二人赏花饮茶,不觉已近午时。范黎上前禀道,午膳已备好。端木暇悟又问:“你看中哪一盆了?”
子颜指向那株最大、色作深紫的一盆:“我喜欢这个。”
“这叫墨王。” 端木暇悟笑道,正要吩咐人搬,范黎在旁轻声提醒:“陛下,这可是您最心仪的一盆,好不容易今年才养得这般好,前两年都未曾有过这般品相。”

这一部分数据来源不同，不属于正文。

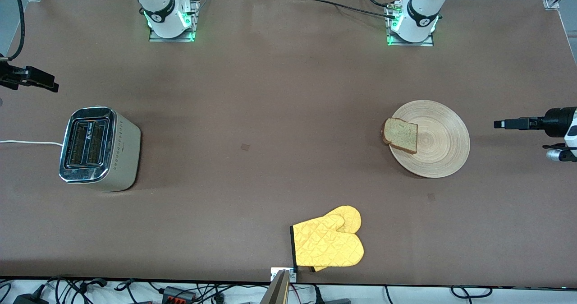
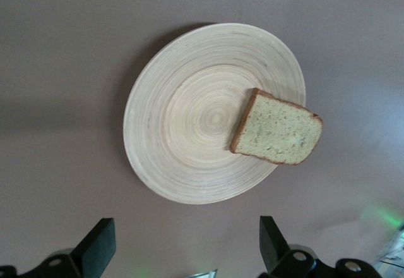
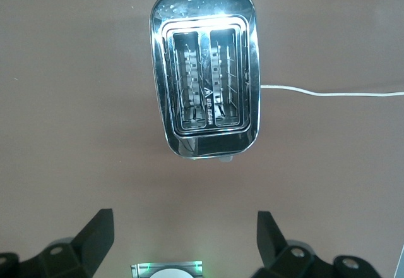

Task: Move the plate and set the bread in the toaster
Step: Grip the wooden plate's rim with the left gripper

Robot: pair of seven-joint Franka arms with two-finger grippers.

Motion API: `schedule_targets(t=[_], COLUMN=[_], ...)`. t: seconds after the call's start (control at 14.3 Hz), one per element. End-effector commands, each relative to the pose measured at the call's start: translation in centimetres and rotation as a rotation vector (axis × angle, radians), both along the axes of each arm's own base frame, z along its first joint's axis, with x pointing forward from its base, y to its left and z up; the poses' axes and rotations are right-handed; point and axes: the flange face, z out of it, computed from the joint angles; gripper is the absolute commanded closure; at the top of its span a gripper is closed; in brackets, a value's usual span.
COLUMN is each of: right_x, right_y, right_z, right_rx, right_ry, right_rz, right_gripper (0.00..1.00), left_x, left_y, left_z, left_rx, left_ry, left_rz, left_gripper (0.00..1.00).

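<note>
1. Left gripper (image 2: 183, 253): fingers spread wide apart, nothing between them. It hangs in the air at the left arm's end of the table, over bare tabletop beside the plate. In the front view it enters from the picture's edge (image 1: 518, 123).
2. Right gripper (image 3: 183, 243): fingers likewise spread wide, holding nothing. It hangs over the right arm's end of the table, beside the toaster; the front view shows it at the picture's edge (image 1: 34, 79).
3. Large round flat light wooden plate with concentric ring grain (image 1: 439, 144) (image 2: 189, 126): lies flat on the brown table (image 1: 270, 114), toward the left arm's end.
4. Squarish slice of brown speckled bread with darker crust (image 1: 400, 135) (image 2: 278, 129): lies on the plate, off-centre, with one end overhanging the rim on the side facing the toaster.
5. Shiny silver two-slot metal toaster (image 1: 97, 148) (image 3: 205, 69): upright toward the right arm's end, well apart from the plate. Both slots are empty. White cord (image 3: 334, 91) runs out from it.
6. Yellow quilted oven mitt (image 1: 329, 241): flat on the table, nearer to the front camera than plate and toaster, between them.
</note>
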Motion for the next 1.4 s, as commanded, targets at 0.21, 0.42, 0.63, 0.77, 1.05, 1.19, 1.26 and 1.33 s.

子颜一听,立刻改口:“陛下,我不知道是您最爱,那便算了。”
“说了你喜欢,便拿去。朕说出口的话,怎么能算了。”
子颜这才真正露出笑意。
端木暇悟望着他,心头却一点点沉了下去。这孩子,坐拥神宫无上财富,竟会因一盆花而这般欢喜。他忽然想起神君那日隐约提过的子颜身世—看似什么都有,实则什么都不属于他。无亲无故,无父无母,身边连个真正的知己都没有。神君虽护着他,却不是凡人,不懂人间温情。世人皆对他这神守有所求、有所倚,却从未有人真正疼过他。
从前他觉得自己这个皇帝做得可怜,可与子颜一比,他至少有生母抚养长大,父皇待他也算尚可,皇族之中再冷漠,也算有血亲。朝堂有恩师,有旧交,有下属可以言谈。他还曾有过墨麒。这般一比,竟比子颜好过百倍。
这神守之位,有何好当?身负无上神力,担着一国安危,掌着神宫富贵,却无人爱,无人疼。难怪一遇大事,子颜总愿意独自赴死。这孩子也不过是偶尔任性,从不会将苦楚发泄到旁人身上。
“怪不得,他赖上了我。” 端木暇悟在心中轻叹,“可如今神君将他好不容易记着那些事情抹去...”
“陛下,您在想什么?” 子颜见他久久不语,有些不安,“可是不舍得给我墨王?要不我换一盆吧。”